I need me a new basketball. And a basketball net. I don’t need a hoop, though. I have one. It’s bolted to the ancient roof of our garage, the one with the doors that pull open like the entrance to the grand dining room in an old movie.

The doors have little windows getting ready to be broken again.

I can’t wait to stand on our new ladder and hook a new net on the old hoop. I can’t wait to have a new basketball that is clean and just crammed with air, one that bounces with a touch. I can pretend I am careful and cagey, a strategic shooter. The bounce of a basketball is one of Earth’s perfect sounds.
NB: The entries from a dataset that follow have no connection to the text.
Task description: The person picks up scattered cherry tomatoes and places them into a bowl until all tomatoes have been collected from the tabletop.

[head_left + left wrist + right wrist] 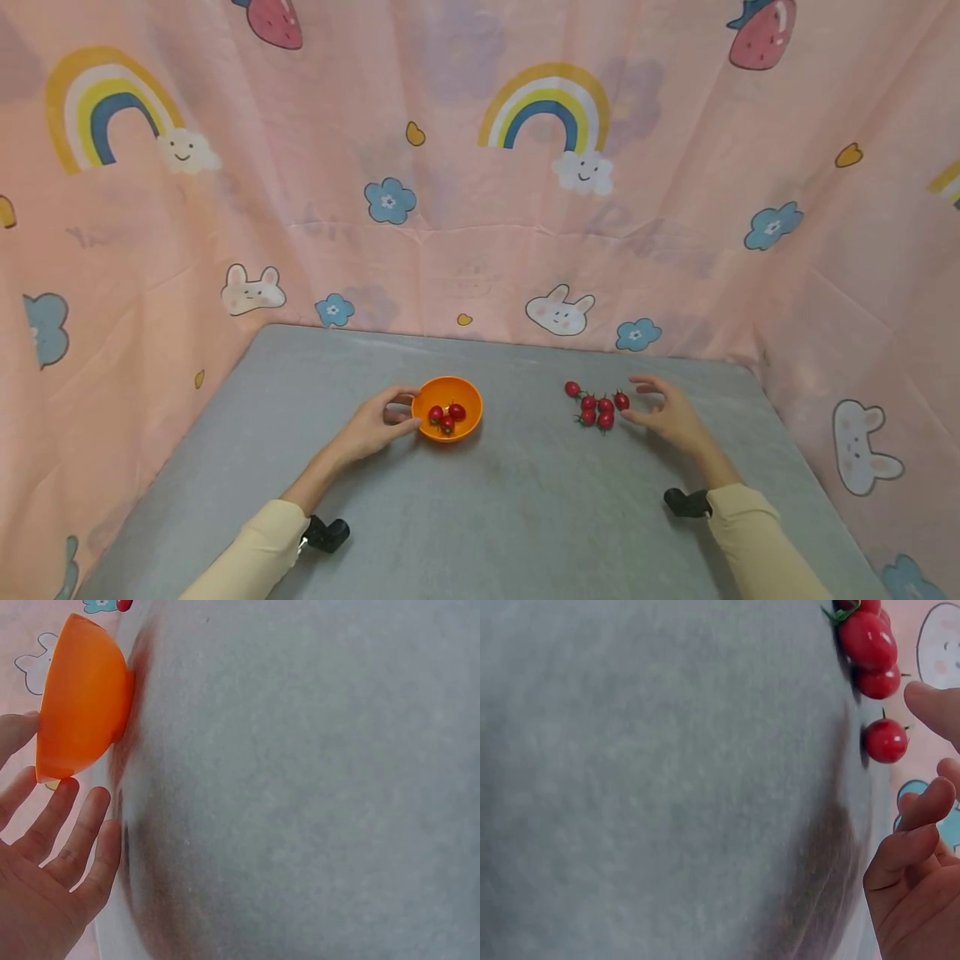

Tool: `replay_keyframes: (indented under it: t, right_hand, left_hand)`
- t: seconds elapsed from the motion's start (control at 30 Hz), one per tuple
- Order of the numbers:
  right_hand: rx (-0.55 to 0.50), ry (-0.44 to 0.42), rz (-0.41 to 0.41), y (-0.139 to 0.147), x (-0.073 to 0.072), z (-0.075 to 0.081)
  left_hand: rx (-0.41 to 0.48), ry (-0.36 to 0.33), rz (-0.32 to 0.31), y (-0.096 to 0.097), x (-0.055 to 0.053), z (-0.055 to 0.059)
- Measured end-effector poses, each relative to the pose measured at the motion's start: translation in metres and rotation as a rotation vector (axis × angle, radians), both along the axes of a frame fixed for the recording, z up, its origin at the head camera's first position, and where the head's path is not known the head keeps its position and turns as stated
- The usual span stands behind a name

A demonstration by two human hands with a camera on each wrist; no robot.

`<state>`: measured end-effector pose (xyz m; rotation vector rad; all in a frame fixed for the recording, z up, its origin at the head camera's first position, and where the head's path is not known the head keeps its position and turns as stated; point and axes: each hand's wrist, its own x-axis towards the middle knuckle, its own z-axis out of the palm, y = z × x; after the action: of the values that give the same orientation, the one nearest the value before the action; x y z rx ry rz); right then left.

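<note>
An orange bowl (pixel 478 421) stands on the grey table with three small red tomatoes (pixel 447 424) inside. At its left side my left hand (pixel 377 423) touches the rim, thumb and fingers spread apart. The left wrist view shows the bowl (pixel 84 697) from the side, with fingertips against it and the lower fingers (pixel 79 840) extended. To the right lie several cherry tomatoes (pixel 604 406) with green stems. My right hand (pixel 672 414) is beside the rightmost tomato (pixel 622 400), thumb and fingers apart. In the right wrist view that tomato (pixel 886 741) is clear of the fingers.
The grey table (pixel 517 508) reaches back to a pink curtain (pixel 465 267) printed with rainbows, rabbits and flowers. More curtain hangs on the left and right sides. A black wrist mount (pixel 326 534) sits at the left cuff, another black mount (pixel 686 503) at the right.
</note>
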<state>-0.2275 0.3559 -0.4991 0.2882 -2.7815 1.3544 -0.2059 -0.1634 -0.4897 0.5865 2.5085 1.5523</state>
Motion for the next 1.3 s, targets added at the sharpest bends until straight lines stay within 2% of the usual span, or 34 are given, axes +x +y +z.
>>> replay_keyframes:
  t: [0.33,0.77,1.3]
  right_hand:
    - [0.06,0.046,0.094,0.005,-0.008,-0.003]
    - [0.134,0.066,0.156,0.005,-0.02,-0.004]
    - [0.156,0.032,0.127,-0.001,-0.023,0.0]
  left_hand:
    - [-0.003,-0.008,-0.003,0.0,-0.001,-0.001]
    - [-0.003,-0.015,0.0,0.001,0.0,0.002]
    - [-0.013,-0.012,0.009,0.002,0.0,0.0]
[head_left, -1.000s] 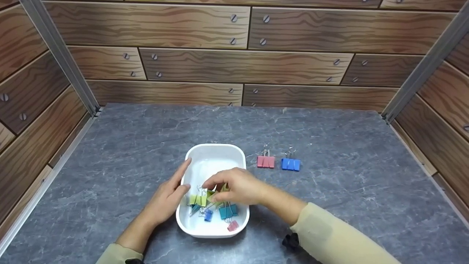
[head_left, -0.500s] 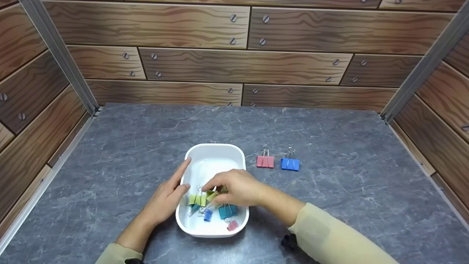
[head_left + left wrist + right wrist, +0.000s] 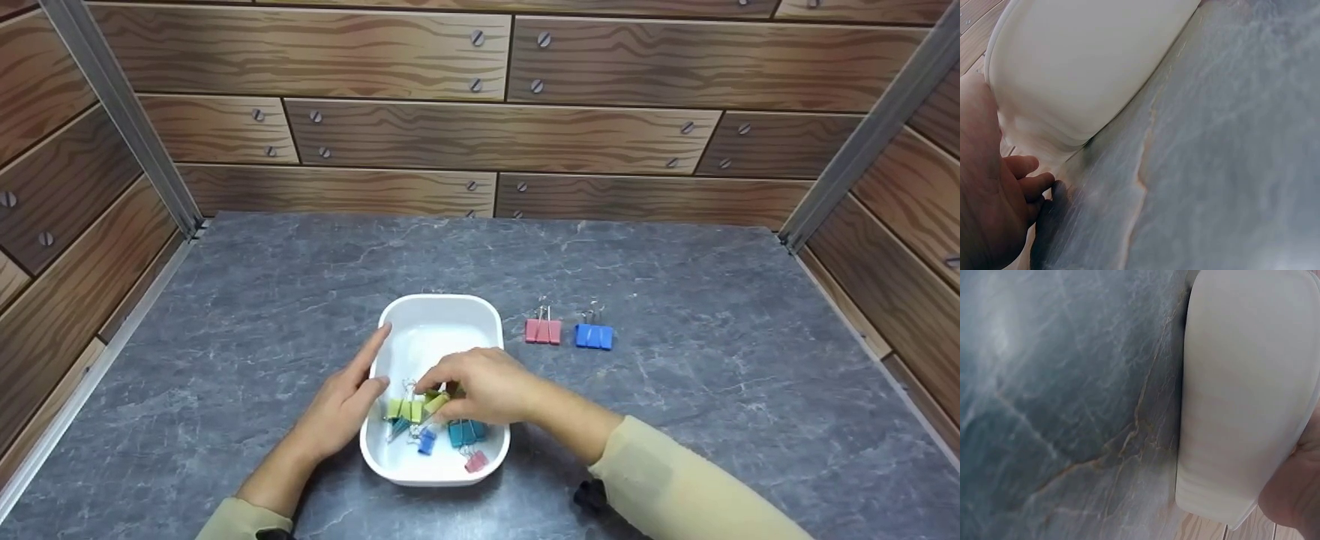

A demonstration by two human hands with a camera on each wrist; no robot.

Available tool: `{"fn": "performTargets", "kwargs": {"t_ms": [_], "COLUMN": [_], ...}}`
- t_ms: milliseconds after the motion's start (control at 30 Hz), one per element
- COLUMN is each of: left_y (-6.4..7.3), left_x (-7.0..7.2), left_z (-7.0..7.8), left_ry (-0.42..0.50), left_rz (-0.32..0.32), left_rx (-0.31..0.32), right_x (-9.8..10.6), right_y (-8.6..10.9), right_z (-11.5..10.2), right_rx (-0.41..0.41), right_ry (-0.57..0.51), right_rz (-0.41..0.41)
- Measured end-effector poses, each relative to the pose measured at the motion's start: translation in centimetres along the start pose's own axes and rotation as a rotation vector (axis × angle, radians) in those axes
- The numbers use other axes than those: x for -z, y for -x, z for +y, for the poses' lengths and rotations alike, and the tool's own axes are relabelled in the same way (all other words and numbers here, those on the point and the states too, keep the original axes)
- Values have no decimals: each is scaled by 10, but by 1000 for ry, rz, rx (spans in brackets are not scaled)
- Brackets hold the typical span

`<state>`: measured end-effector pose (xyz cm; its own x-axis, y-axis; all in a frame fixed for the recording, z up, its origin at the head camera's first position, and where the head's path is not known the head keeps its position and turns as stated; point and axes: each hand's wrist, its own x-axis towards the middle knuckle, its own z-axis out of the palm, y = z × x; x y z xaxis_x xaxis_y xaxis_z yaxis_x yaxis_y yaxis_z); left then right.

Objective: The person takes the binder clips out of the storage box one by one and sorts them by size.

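Observation:
In the head view a white plastic tray [image 3: 442,298] holds several binder clips. My left hand [image 3: 337,409] rests along its left side, thumb and straight index finger touching the rim; in the left wrist view other fingers [image 3: 1036,183] lie low beside the wall. My right hand [image 3: 491,386] reaches into the tray, its thumb and index finger curled about a yellow-green binder clip [image 3: 435,403]. Another yellow-green clip [image 3: 405,409] lies left of it. Nearer me are teal clips [image 3: 466,433], a small blue clip [image 3: 426,441] and a small pink clip [image 3: 476,460]. The remaining right fingertips are hidden.
Right of the tray, on the grey marbled table [image 3: 675,300], a pink binder clip [image 3: 543,331] and a blue binder clip [image 3: 594,336] stand side by side, handles pointing away. Wood-patterned walls [image 3: 420,127] enclose the table at the back and sides.
My right hand has shifted slightly toward me inside the tray, and the yellow-green clip at its fingers has turned a little. The left hand and tray stay put.

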<state>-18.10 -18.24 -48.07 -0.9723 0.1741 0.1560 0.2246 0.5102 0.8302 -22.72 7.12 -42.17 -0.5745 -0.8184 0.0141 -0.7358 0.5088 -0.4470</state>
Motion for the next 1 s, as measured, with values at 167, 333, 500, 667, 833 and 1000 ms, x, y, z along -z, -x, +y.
{"fn": "performTargets", "kwargs": {"t_ms": [167, 333, 500, 667, 833, 1000], "left_y": [-1, 0, 0, 0, 0, 0], "left_x": [0, 0, 0, -1, -1, -1], "left_z": [0, 1, 0, -1, -2, -1], "left_ry": [5, 20, 37, 29, 27, 23], "left_rz": [-7, -6, -4, 4, 5, 9], "left_rx": [6, 7, 7, -3, -6, 0], "right_x": [0, -1, -3, -3, -2, -1], "right_y": [0, 2, 3, 3, 2, 2], "right_z": [0, 0, 0, 1, 3, 4], "right_rx": [-7, -13, -19, 13, 61, 72], "right_ry": [21, 13, -42, -56, -85, -167], "right_rz": [7, 31, 72, 81, 93, 115]}}
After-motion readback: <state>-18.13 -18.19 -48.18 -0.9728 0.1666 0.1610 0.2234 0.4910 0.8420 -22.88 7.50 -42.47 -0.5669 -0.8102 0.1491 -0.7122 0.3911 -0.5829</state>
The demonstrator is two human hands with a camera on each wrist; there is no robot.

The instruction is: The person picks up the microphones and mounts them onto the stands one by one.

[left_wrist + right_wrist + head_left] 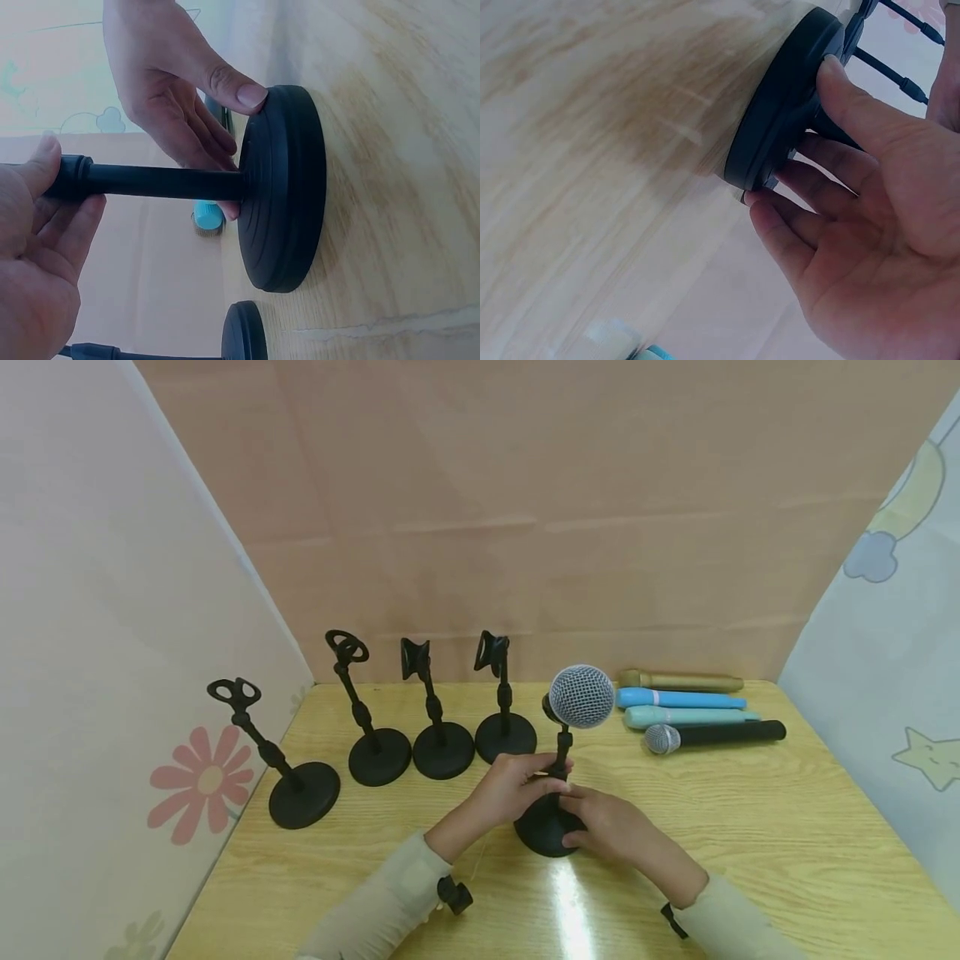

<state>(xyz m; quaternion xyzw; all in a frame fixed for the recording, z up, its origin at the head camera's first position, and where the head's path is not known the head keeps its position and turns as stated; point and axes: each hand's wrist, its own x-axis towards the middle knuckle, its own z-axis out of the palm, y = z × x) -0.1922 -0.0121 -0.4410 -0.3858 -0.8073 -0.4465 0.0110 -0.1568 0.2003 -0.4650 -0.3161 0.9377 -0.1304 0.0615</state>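
Note:
A black desk microphone stand (542, 837) with a round base is in front of me, a microphone with a silver mesh head (581, 696) at its top. My left hand (516, 787) grips the collar partway up the pole (165, 182), thumb on one side and fingers on the other. Lower down, my right hand (611, 825) holds the round base (283, 187); its thumb lies at the rim and its fingers reach around the base and behind the pole. In the right wrist view the base (780, 105) stands close over the wooden tabletop.
Several more black stands with bare clips stand to the left, the nearest one (303, 795) leaning its pole leftward. At the right lie a black microphone (727, 734), a teal one (690, 717), a blue one (678, 698) and a gold one (682, 681). A brown backdrop (525, 527) rises behind.

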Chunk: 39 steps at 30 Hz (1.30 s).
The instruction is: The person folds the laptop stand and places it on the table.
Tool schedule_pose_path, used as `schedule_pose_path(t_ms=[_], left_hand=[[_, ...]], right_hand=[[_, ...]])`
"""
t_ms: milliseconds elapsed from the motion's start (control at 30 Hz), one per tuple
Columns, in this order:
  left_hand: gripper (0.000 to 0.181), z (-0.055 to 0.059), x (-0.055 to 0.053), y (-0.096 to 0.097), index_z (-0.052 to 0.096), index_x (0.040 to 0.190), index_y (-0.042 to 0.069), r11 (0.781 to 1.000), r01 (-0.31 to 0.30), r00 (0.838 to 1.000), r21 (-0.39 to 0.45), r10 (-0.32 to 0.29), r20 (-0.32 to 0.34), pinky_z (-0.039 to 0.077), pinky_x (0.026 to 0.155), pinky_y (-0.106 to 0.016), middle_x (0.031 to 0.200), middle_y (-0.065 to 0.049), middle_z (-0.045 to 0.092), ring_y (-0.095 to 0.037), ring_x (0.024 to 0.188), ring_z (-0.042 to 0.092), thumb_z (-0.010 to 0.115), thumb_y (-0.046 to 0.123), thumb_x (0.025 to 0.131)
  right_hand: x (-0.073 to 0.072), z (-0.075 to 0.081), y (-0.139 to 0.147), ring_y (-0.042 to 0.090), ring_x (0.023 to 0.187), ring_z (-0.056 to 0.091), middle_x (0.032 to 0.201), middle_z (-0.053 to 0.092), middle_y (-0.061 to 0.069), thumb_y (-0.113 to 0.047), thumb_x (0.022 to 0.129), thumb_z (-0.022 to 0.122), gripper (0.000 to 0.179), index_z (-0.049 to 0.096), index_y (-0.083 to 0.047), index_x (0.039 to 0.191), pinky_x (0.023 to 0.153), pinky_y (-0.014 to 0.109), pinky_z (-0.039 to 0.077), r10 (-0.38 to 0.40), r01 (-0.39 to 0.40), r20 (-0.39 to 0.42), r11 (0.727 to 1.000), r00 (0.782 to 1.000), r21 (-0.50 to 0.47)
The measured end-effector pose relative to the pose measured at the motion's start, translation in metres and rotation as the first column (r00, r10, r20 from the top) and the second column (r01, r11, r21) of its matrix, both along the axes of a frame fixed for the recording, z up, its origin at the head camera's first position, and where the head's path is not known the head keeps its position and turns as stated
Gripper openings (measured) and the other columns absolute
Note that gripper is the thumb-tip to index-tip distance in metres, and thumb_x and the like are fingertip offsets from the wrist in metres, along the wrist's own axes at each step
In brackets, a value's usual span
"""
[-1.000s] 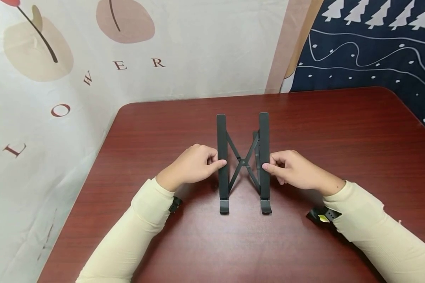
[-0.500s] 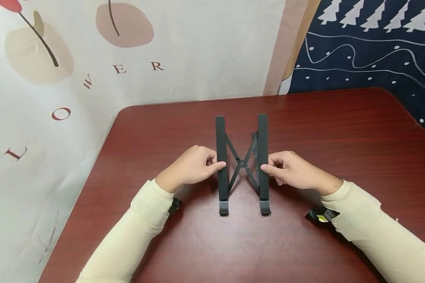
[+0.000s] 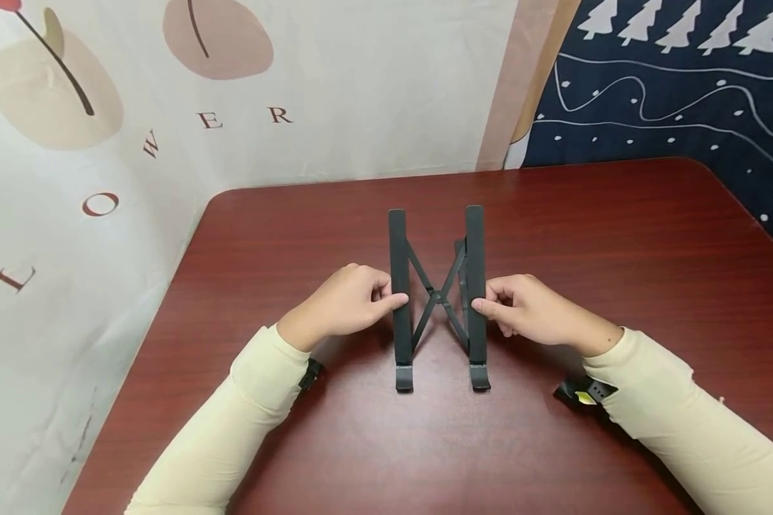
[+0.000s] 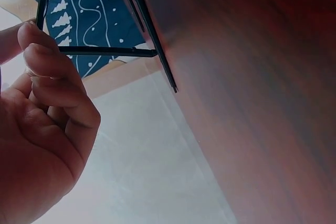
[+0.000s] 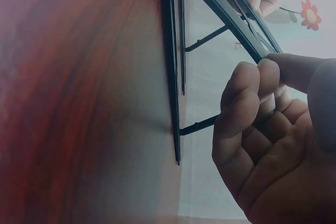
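Note:
A black folding laptop stand (image 3: 436, 296) stands on the table, its two long arms joined by an X-shaped brace. Small upturned lips form the near ends of both arms. My left hand (image 3: 354, 299) pinches the left arm about halfway along, thumb on top and fingers curled beneath. On the opposite side my right hand (image 3: 533, 309) pinches the right arm the same way. Both wrist views show the stand propped up from the side, with its base bars (image 5: 173, 77) along the table and short struts (image 4: 105, 51) rising to the upper arms.
The reddish-brown wooden table (image 3: 386, 458) extends around the stand. Behind it hangs a pale cloth (image 3: 373, 86) with printed letters and flower shapes. A dark blue cloth (image 3: 657, 100) with white trees hangs at the back right. Black straps (image 3: 589, 392) circle both sleeves.
Both hands keep their pinch on the laptop stand, which holds its shape. The whole head view shifts slightly.

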<state>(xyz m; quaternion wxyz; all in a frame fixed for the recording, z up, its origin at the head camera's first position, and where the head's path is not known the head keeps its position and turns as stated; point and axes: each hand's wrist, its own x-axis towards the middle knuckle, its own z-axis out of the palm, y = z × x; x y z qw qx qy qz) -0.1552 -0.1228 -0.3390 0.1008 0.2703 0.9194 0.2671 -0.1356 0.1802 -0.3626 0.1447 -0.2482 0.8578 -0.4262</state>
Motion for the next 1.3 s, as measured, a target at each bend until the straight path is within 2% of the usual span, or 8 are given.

When my boys were teenagers, the three of us played our own version of HORSE. In HORSE, one person makes a shot and then the other people have to make the same shot. The person who doesn’t make the shot gets a letter, like H or O or R. My sons would have wild shots, one would do impossible lay-ups, the other mile-long shots from the next door neighbor’s driveway.

I had only one shot. It was my money shot. I could always make this shot. It was (I just asked my husband for the official description) a ‘short range jump shot.’ The problem was that my sons could also always make this shot. So my superiority was short-lived. No one suffered a letter on account of not making my money shot. Chump change as it was.

I have decided, at the age of 66, that I don’t shoot nearly enough hoops. Nor do I have a sufficient number of hoop dreams. This needs to change.

I need to back the cars up out of the way, apologize to the wee garage windows girding themselves for assault, and get to bouncing my ball and making my shot.

I’ll play HORSE with myself and never lose.